------ Input data ------
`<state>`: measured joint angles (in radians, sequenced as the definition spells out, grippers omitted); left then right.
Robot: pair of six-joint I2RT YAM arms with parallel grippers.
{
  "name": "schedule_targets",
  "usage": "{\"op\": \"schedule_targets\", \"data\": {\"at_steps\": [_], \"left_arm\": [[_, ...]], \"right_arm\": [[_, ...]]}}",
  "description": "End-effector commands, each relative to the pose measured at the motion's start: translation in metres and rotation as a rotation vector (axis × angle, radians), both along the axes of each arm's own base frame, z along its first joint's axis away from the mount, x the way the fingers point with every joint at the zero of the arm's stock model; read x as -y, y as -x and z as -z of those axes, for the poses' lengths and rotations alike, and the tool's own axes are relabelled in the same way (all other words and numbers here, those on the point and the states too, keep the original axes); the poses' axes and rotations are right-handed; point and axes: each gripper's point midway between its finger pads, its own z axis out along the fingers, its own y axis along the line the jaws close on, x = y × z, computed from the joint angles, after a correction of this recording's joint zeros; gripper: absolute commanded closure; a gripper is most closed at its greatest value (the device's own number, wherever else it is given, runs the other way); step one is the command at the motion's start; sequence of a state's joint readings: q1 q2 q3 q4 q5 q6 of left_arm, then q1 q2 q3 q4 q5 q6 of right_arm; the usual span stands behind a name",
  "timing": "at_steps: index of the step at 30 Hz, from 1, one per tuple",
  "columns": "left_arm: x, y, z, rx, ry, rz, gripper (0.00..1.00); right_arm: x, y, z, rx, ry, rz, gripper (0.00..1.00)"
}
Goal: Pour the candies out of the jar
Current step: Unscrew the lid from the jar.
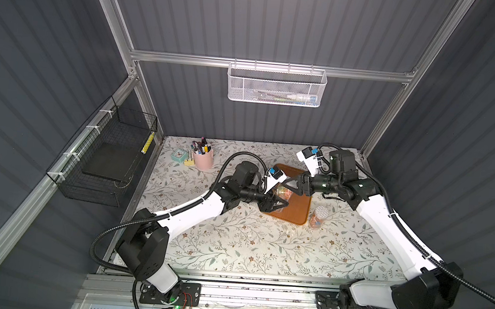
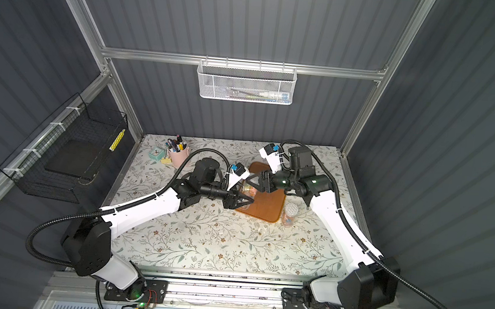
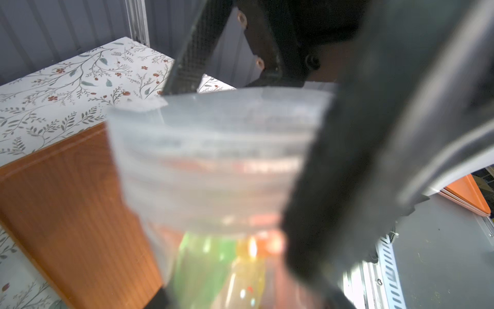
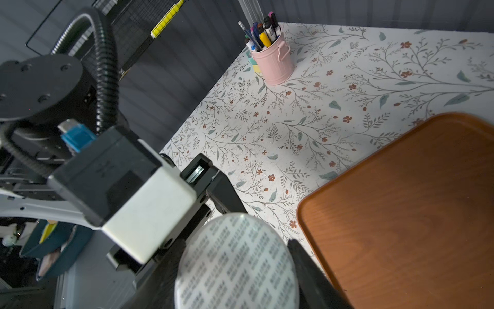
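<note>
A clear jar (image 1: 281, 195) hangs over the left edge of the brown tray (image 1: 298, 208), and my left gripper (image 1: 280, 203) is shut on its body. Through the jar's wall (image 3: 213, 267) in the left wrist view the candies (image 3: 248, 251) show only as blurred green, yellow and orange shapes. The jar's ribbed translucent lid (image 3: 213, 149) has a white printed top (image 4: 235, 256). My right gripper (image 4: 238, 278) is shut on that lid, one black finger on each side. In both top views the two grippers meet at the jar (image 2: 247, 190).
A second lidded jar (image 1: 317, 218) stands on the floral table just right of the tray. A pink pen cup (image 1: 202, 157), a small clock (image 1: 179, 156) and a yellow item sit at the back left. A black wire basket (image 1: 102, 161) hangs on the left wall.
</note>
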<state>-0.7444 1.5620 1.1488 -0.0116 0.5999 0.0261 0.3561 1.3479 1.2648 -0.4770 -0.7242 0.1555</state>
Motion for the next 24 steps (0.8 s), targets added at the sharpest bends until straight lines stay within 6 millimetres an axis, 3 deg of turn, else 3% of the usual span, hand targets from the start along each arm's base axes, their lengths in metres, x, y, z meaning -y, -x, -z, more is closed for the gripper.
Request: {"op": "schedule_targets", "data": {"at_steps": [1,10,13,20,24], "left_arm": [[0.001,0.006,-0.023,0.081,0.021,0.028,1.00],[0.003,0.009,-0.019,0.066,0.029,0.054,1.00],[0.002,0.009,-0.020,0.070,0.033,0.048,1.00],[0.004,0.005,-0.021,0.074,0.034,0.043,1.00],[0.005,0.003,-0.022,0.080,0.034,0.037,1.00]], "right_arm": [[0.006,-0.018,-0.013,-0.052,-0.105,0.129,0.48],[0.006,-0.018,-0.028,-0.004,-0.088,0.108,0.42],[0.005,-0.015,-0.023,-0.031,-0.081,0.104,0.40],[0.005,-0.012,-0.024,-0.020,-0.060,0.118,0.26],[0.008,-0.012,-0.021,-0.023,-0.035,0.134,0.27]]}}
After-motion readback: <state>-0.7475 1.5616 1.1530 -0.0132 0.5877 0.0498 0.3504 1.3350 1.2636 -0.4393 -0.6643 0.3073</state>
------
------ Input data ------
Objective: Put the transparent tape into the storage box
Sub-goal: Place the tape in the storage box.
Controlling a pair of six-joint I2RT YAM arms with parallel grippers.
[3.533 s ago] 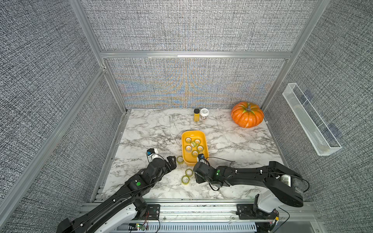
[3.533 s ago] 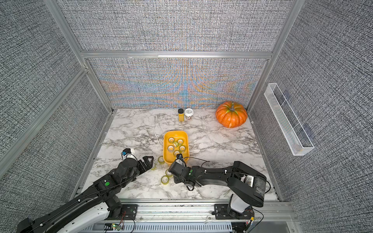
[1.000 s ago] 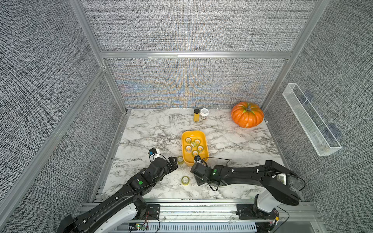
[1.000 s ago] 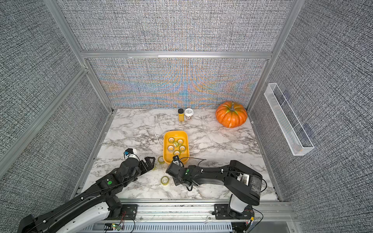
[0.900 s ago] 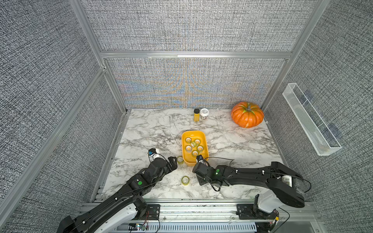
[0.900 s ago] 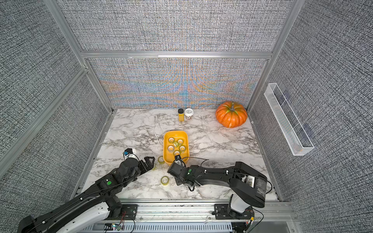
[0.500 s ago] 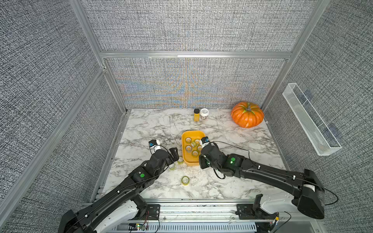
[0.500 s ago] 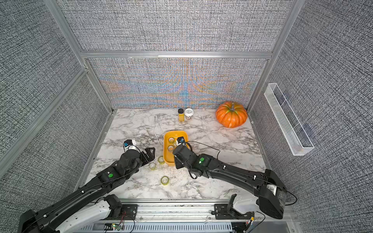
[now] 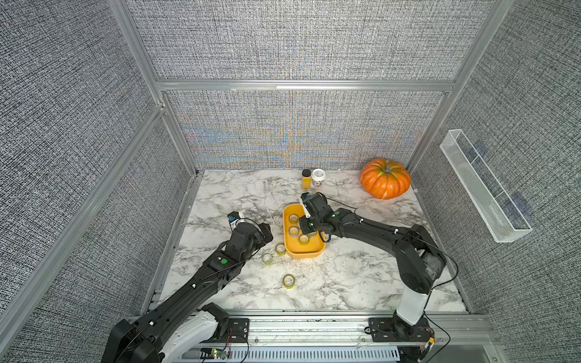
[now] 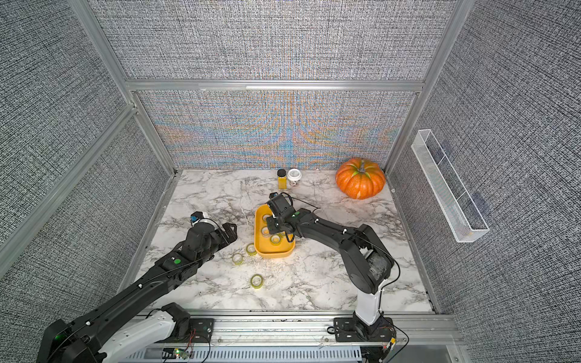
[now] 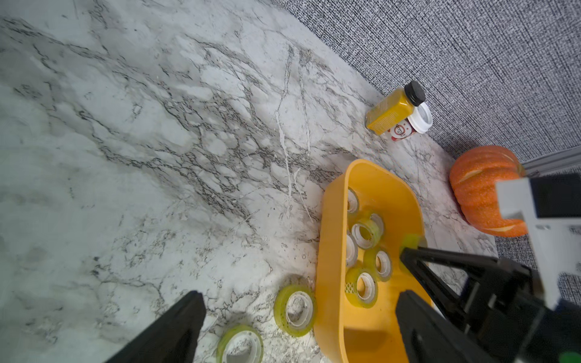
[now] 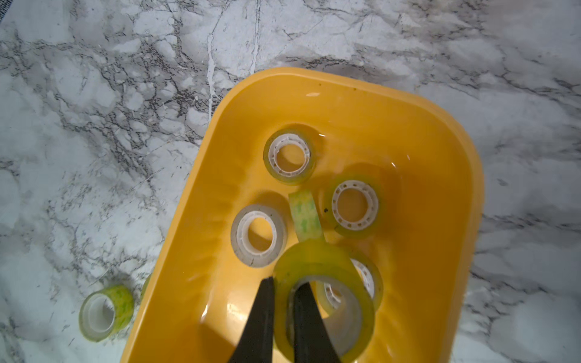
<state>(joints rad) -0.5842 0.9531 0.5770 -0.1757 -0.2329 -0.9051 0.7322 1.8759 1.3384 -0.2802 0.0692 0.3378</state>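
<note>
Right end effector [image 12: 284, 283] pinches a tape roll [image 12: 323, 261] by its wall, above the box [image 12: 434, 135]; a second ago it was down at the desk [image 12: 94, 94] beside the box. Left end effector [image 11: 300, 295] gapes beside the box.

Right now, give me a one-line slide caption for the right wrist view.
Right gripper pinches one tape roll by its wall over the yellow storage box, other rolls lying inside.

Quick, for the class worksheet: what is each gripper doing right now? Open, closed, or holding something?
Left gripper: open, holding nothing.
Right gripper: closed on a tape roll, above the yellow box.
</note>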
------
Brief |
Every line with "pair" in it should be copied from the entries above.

Output for this task |
Robot: pair of six-joint I2RT YAM arms with parallel grippers.
Controlling a pair of six-joint I2RT YAM arms with parallel grippers.

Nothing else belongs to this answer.